Video is The Disappointment Choir - Heartstrings/2½ Minute Love Song

Friday, 12 August 2016

Curve

My girl's struggle with pneumonia continues slowly. My struggle to present my best bright and breezy game-face to her also continues apace.

Yesterday there was talk of ITU and intubation. There's been less talk of it today, and my heart rate has gone down accordingly.

Antiobiotics have been switched. The ward has echoed to the sound of a succession of sinewy female physios drumming out a rhythm on my daughter's side and back with resounding cupped hand pats and manipulations. My girl has been blowing through a straw to make bubbles in a jug of soapy water. Her observations are being taken frequently and assessed carefully.

Despite the stubborn infection not wanting to shift, she's been more like herself  today. Typical trademark random conversations have occurred, when she previously wasn't saying much at all. The one that amused the nurses the most was a sudden worry on my daughter's part that Michael Jackson's doctor might be charge of measuring out her medicine (what the actual fuck?). Also, out of the blue, she told one doctor that "the matron was horrible to children and beat them". He seemed somewhat relieved to hear my quick explanation that my girl was talking about a character in Hetty Feather, a Jacqueline Wilson novel about a Victorian foundling hospital which I'd been reading to her at her bedside. Not referring the sister in charge of Ward 5 at Milton Keynes Hospital, who seems very nice.

Friends have helped keep little brother entertained with playmates.

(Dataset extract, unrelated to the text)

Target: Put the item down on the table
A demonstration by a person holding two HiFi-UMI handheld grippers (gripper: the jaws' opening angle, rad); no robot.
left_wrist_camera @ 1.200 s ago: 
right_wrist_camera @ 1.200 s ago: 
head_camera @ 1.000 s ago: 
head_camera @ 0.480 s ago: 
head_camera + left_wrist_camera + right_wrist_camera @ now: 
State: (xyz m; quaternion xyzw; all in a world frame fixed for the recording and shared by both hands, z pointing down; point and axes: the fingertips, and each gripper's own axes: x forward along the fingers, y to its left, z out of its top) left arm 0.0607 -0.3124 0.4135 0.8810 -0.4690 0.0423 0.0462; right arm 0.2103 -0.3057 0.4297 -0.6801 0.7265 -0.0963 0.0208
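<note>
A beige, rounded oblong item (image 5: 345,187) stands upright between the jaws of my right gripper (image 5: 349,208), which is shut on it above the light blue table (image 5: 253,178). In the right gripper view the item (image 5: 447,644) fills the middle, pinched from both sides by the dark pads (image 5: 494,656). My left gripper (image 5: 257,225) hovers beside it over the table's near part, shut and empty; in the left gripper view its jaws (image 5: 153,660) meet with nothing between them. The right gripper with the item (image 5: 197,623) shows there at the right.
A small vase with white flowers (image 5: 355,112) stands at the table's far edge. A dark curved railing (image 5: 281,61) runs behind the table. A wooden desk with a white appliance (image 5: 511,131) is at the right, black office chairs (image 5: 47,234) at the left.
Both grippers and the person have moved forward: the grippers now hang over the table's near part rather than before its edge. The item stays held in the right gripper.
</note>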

My husband has helped with shuttle runs, provisions, and general superhuman steadfastyness. Yes, that is now a word, I just wrote it.

Steadfastyman* and I are doing a tag-team switcheroo tomorrow. (*Autocorrect turned this into Steadfarty man and I was tempted to leave it, as it's actually very accurate). I need my bed for a night. I need the next couple of days to continue the tiny upward curve they've taken today. And I definitely need them be curvier, and more upward.